What the exercise asks → Quote exactly and only this range of lines in the data below: the line that holds "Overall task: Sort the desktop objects" to the line that holds "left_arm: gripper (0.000", both included.

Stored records

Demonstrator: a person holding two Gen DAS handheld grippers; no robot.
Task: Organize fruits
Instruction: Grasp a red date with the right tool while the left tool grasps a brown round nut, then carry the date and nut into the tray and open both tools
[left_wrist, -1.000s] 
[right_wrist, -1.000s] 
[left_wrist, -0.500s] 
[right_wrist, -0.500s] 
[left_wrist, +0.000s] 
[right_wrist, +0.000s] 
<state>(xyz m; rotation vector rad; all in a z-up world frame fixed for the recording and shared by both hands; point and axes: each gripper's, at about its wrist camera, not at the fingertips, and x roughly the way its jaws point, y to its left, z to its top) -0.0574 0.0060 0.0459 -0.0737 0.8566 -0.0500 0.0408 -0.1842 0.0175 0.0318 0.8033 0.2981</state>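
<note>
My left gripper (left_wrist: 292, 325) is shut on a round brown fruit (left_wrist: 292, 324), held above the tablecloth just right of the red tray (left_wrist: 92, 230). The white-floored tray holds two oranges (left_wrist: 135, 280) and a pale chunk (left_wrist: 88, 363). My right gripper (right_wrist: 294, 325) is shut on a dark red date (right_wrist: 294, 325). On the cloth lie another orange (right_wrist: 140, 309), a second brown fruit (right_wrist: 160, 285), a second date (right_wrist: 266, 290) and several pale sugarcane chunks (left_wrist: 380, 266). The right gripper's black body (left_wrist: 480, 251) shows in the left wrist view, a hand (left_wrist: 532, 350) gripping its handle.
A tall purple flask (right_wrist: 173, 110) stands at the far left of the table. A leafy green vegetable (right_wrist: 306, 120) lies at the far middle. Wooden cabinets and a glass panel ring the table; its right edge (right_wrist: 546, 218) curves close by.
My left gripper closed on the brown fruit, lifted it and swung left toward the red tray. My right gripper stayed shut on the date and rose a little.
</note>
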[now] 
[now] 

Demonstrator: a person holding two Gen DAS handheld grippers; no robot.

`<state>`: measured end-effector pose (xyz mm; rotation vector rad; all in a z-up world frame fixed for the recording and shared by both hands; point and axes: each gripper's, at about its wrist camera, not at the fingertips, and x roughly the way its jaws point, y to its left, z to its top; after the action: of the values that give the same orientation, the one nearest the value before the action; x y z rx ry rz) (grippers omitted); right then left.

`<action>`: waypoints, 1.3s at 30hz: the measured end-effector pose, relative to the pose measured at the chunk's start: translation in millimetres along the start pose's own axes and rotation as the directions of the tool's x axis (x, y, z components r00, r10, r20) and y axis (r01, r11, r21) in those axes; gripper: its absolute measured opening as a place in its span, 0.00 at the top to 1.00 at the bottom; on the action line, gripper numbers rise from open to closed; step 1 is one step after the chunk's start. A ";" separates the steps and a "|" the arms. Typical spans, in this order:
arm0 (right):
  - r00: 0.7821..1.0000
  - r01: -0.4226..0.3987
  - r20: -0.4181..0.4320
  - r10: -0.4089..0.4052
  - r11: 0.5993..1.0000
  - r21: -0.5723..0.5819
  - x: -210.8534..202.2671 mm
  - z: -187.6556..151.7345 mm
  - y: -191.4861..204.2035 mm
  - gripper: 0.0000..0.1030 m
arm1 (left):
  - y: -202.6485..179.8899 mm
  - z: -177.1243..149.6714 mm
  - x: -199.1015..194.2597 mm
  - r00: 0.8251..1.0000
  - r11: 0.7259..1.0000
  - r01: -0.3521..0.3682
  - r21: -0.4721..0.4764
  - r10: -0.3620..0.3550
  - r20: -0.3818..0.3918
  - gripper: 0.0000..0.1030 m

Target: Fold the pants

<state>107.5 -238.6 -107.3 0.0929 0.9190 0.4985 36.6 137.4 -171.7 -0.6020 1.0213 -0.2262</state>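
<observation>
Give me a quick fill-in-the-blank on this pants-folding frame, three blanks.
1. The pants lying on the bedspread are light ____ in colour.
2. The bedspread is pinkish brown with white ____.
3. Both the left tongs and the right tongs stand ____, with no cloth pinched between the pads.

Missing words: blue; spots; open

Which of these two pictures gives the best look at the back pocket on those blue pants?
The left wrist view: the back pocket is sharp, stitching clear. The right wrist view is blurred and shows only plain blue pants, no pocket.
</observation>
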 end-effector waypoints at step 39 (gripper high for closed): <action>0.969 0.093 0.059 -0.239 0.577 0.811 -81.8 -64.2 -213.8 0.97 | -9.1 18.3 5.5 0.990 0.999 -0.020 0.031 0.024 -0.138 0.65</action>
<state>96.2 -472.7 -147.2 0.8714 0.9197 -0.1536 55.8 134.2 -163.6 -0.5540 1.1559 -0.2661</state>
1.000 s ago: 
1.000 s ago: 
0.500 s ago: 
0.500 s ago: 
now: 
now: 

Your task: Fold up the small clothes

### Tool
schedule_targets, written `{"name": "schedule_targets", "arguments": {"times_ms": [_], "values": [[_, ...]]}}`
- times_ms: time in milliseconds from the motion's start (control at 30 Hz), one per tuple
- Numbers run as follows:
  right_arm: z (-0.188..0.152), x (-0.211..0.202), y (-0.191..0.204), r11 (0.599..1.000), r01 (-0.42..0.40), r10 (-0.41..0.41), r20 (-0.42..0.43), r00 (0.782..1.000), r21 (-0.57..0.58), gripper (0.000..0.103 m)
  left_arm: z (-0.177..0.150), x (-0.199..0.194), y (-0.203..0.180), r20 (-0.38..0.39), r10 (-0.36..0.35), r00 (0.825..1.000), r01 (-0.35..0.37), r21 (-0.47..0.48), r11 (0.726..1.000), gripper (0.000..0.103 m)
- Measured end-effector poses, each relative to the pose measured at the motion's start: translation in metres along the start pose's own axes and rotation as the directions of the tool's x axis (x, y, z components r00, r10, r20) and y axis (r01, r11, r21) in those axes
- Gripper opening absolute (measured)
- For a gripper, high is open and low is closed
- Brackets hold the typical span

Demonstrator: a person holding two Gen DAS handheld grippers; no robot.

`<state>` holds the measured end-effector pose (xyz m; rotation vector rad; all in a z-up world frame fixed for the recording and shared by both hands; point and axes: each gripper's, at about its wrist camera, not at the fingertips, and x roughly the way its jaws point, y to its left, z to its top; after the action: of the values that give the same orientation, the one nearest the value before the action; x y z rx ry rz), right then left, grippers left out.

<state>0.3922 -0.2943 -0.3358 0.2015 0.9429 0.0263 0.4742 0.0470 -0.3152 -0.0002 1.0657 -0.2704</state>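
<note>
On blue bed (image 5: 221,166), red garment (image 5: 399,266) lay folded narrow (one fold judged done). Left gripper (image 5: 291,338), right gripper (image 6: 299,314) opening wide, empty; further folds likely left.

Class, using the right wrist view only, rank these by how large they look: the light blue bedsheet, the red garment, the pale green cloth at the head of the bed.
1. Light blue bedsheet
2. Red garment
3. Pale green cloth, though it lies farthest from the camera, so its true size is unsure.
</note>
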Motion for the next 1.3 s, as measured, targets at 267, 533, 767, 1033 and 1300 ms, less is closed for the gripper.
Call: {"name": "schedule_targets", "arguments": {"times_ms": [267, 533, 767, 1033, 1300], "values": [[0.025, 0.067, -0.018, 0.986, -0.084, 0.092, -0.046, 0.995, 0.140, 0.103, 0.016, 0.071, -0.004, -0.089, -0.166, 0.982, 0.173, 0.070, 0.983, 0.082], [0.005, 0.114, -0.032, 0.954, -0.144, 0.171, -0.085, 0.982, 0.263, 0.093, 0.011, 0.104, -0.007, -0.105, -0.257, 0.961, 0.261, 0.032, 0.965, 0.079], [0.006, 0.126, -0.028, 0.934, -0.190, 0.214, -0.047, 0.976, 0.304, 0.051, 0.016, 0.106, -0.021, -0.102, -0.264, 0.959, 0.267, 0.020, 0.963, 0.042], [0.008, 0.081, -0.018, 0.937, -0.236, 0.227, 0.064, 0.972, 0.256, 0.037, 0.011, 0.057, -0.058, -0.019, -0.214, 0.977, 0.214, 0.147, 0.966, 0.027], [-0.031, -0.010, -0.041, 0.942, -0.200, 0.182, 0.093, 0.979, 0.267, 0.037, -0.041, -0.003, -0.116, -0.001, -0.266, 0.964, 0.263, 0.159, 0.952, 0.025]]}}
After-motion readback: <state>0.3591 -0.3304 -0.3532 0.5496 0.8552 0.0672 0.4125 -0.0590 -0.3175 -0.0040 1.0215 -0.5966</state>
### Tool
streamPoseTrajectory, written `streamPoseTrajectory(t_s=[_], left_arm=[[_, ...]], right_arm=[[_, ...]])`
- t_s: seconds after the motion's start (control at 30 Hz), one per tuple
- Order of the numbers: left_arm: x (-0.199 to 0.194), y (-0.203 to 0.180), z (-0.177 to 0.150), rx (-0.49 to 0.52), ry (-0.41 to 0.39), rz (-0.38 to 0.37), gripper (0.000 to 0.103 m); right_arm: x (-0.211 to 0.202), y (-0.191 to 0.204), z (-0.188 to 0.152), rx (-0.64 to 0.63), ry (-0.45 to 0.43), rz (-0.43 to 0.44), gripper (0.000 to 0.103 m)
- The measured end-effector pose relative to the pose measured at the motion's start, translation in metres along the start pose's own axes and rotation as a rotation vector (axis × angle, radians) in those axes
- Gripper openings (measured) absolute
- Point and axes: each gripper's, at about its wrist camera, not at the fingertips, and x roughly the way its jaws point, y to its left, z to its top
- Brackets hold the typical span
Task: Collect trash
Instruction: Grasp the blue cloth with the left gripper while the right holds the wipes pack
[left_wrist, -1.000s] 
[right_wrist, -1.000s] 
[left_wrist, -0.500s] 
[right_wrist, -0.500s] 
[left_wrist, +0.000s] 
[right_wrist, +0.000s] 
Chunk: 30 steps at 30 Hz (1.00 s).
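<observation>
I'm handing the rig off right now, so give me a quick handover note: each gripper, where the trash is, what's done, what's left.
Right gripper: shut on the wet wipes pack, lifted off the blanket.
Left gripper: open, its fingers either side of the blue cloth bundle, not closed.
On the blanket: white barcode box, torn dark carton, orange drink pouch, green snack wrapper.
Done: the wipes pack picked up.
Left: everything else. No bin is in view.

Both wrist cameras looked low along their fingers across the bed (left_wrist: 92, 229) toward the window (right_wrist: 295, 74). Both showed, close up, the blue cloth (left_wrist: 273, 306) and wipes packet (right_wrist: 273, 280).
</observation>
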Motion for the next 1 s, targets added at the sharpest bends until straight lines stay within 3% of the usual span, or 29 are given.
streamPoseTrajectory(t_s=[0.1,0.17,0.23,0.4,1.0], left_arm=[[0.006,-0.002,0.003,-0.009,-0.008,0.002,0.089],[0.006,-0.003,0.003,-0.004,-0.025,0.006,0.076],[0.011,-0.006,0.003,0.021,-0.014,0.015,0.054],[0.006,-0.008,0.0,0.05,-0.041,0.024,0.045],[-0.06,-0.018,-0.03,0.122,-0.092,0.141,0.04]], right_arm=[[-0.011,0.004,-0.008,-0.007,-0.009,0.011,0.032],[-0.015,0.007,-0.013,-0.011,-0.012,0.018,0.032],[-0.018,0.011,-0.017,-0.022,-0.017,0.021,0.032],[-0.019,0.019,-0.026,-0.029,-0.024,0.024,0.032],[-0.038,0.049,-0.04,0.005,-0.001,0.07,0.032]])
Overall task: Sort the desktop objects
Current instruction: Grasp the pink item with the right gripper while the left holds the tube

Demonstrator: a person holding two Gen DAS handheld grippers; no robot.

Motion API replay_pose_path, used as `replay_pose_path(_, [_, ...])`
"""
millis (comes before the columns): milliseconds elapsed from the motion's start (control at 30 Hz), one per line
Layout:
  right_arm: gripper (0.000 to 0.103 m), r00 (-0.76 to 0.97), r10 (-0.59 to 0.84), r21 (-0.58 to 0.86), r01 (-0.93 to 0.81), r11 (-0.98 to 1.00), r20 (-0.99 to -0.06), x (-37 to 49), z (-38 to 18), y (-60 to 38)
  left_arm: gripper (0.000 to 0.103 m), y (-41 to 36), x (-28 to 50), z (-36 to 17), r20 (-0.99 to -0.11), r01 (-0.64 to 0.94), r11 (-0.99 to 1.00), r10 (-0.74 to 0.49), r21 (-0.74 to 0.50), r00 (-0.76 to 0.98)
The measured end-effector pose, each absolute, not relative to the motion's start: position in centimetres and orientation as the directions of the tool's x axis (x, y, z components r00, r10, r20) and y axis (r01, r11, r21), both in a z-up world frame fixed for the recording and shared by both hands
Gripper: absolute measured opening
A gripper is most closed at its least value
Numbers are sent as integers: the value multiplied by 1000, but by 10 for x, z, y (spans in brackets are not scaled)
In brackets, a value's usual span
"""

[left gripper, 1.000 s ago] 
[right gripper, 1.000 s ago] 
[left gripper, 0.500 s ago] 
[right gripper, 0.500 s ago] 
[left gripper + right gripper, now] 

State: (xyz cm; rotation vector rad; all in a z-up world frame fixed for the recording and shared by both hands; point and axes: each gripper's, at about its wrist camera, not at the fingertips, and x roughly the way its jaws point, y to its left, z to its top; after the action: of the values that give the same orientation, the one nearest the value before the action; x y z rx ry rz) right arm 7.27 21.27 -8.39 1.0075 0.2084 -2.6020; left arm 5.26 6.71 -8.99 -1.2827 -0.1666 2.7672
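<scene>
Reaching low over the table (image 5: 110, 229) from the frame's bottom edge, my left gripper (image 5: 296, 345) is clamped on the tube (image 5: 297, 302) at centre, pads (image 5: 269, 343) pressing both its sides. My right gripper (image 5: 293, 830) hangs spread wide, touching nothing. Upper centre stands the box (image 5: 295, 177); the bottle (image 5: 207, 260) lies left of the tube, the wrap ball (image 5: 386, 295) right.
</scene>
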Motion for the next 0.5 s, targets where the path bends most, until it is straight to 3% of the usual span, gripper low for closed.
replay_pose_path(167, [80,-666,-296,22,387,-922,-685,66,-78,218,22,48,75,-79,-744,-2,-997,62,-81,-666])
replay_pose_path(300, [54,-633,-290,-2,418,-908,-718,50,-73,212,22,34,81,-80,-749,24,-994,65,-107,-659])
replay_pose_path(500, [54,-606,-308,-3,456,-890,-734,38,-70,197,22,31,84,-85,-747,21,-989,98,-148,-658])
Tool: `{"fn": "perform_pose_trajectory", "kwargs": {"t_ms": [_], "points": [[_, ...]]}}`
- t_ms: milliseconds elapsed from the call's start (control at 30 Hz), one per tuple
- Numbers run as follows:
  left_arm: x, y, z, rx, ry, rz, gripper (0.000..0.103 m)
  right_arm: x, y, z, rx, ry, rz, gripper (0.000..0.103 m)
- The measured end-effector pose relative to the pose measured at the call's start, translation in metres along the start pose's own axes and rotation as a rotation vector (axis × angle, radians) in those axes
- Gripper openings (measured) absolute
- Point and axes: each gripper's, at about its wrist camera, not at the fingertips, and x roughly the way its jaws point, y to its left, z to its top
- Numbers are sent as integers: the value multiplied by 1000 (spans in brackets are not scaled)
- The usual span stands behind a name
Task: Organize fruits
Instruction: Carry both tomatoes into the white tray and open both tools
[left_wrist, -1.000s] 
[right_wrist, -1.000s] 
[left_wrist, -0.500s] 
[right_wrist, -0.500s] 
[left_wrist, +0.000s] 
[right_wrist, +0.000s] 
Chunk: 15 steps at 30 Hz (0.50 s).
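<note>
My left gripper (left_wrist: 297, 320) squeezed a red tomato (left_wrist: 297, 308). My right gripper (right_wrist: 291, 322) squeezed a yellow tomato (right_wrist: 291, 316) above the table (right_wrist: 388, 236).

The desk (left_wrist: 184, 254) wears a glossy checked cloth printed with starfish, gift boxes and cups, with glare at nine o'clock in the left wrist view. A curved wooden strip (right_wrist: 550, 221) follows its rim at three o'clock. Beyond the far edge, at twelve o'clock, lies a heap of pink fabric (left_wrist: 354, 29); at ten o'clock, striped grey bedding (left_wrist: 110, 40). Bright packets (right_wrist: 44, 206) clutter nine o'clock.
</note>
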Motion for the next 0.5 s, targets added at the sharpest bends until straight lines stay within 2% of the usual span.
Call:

Response area →
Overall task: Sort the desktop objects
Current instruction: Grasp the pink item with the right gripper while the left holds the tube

Demonstrator: a person holding two Gen DAS handheld grippers; no robot.

Motion API replay_pose_path, used as `replay_pose_path(_, [_, ...])`
"""
millis (comes before the columns): milliseconds elapsed from the motion's start (control at 30 Hz), one per line
Layout:
  right_arm: gripper (0.000 to 0.103 m), r00 (-0.76 to 0.97), r10 (-0.59 to 0.84), r21 (-0.58 to 0.86), r01 (-0.93 to 0.81), r11 (-0.98 to 1.00), r20 (-0.99 to -0.06), x (-37 to 49), z (-38 to 18), y (-60 to 38)
  left_arm: gripper (0.000 to 0.103 m), y (-41 to 36), x (-28 to 50), z (-36 to 17), r20 (-0.99 to -0.11), r01 (-0.64 to 0.94), r11 (-0.99 to 1.00), r10 (-0.74 to 0.49), r21 (-0.74 to 0.50), r00 (-0.76 to 0.98)

The work on this exercise is complete.